- Directed by: Arthur Robison
- Written by: Arthur Robison Rudolf Schneider
- Produced by: Enrico Dieckmann Willy Seibold
- Starring: Alexander Granach Max Gülstorff
- Cinematography: Fritz Arno Wagner
- Production company: Pan-Film
- Release date: 1923;
- Running time: 85 minutes
- Country: Germany
- Languages: Silent film German intertitles

= Warning Shadows =

1923 film by Arthur Robison

Warning Shadows (German: Schatten – Eine nächtliche Halluzination translating to Shadows – A Nocturnal Hallucination) is a 1923 German silent film directed and co-written by Arthur Robison, and starring Fritz Kortner and Ruth Weyher. It is considered part of German Expressionism.

==Plot==
During a dinner given by a wealthy count (Fritz Kortner), his beautiful wife (Ruth Weyher) and four of her suitors come together at the 19th-century German manor. A magician (Alexander Granach), referred to as "Shadowplayer" in the cast list, rescues the count's marriage by giving all the guests a vision of what might happen if the count cannot restrain his jealousy and the suitors continue to make advances towards his wife. The count challenges the man he perceives as his rival (Gustav von Wangenheim) to a duel. The film has a happy ending as violence is averted and the count and his wife save their marriage. However, it is left unclear whether events at the party actually occurred, or whether it was all an illusion conjured up by the magician.

==Cast==
- Alexander Granach as Shadowplayer
- Fritz Kortner as The count
- Ruth Weyher as His wife
- Gustav von Wangenheim as Her lover
- Lilli Herder as Dienstmaedchen
- Fritz Rasp as Diener
- Karl Platen as 2. Diener
- Eugen Rex as 1. Kavalier
- Max Gülstorff as 2. Kavalier
- Ferdinand von Alten as 3. Kavalier
- Rudolf Klein-Rogge

==Production==
Troy Howarth writes "The film is fascinating primarily on a visual level. As an exercise in Expressionism, it fully deserves inclusion in the canon of great German horror films", comparing Robison's film to the best of F.W. Murnau and Fritz Lang. He says however that the film runs out of steam toward the end and the characters were too stereotypical to be very interesting. Siegfried Kracauer ranked it among the masterpieces of German cinema, but lamented that it came and went all but unnoticed by the general public.

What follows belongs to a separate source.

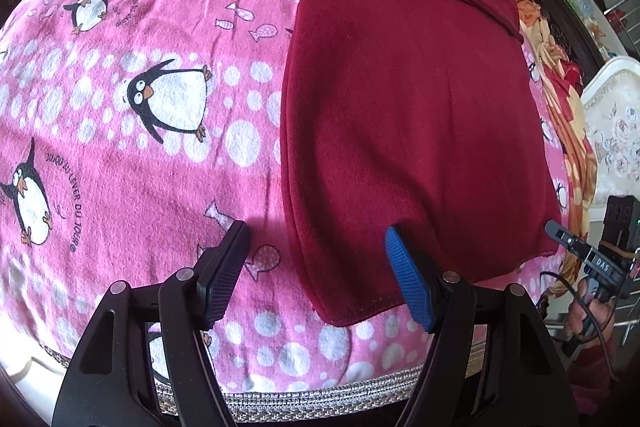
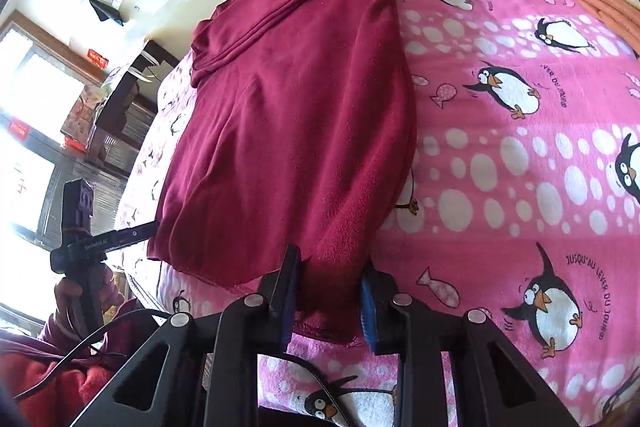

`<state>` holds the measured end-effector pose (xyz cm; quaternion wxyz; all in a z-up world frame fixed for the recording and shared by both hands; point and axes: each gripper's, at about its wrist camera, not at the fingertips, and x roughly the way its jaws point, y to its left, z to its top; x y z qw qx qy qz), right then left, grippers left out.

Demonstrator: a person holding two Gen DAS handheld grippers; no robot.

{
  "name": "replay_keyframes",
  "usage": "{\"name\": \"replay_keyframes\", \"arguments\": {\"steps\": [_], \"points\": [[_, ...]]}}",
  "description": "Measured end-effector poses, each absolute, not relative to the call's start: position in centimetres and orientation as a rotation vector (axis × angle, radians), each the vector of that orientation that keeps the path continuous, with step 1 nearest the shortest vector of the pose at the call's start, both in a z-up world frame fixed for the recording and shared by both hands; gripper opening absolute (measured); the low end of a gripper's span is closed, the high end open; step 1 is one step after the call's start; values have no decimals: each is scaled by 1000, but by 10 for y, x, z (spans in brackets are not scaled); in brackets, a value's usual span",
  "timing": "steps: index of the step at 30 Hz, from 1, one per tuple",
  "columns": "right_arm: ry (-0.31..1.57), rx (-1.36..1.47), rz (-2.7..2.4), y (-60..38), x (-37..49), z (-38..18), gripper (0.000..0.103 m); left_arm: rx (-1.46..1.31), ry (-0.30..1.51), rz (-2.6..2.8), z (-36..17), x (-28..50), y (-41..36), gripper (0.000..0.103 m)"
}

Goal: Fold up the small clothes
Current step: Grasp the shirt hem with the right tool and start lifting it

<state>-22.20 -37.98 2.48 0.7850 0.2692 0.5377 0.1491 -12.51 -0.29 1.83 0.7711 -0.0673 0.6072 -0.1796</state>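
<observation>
At the bottom of the left wrist view, the left claw is seen spread wide and holding nothing, with one pad over the pink penguin blanket and the blue pad over the near left corner of the garment. In the right wrist view, lower centre, the right claw is seen closed on a bunched fold at the garment's near hem. The dark red garment is laid lengthwise on the bed, running from the bottom centre to the top of both frames, with a folded band across its far end. Beyond it, pillows are glimpsed at the top edge. The step in hand is judged to be the gripping of the near hem. Next, the left corner would need to be pinched, and both corners lifted and carried toward the far end.
</observation>
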Motion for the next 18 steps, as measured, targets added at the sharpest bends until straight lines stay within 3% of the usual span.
{"name": "replay_keyframes", "arguments": {"steps": [7, 8, 10, 12, 16, 18], "points": [[1184, 604, 332, -386, -222, 23, 29, -81, 1342, -400, 16, -129, -17, 74], [1185, 604, 334, -388, -222, 23, 32, -76, 1341, -399, 16, -128, -18, 74], [1184, 616, 334, -392, -224, 23, 50, -78, 1344, -398, 15, -126, -21, 78], [1182, 632, 337, -394, -226, 21, 50, -98, 1350, -400, 14, -124, -23, 84], [1165, 624, 346, -393, -228, 21, 49, -111, 1360, -391, 14, -119, -29, 84], [1148, 617, 361, -390, -229, 22, 37, -127, 1363, -395, 14, -117, -29, 84]]}}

Director Arthur Robison was born in Chicago, Illinois in 1883, but grew up in Germany where he became an established writer-director in the German silent film industry. His first film was the 1916 German horror film A Night of Horror, and his last film was the 1935 sound remake of The Student of Prague. Actors Von Wagenheim and Granach were reunited again here after both costarred in Nosferatu (1923).

== Literary significance ==
Referred to in Brideshead Revisited by Evelyn Waugh is Anthony Blanche's description of Sebastian's companion Kurt: "He is like the footman in "Warning Shadows" - a great clod of a German..." (presumably the character portrayed by Fritz Rasp).

==Legacy==
Warning Shadows inspired Lucile Hadžihalilović's 2025 fantasy drama film The Ice Tower. Hadžihalilović said: "The haunting interplay between realism and expressionism, using chiaroscuro like a language of its own—between on-screen and off-screen space. The theme of the 'double' has never been more compelling, with the shadow-puppeteer's show mirroring the relationships between his guests."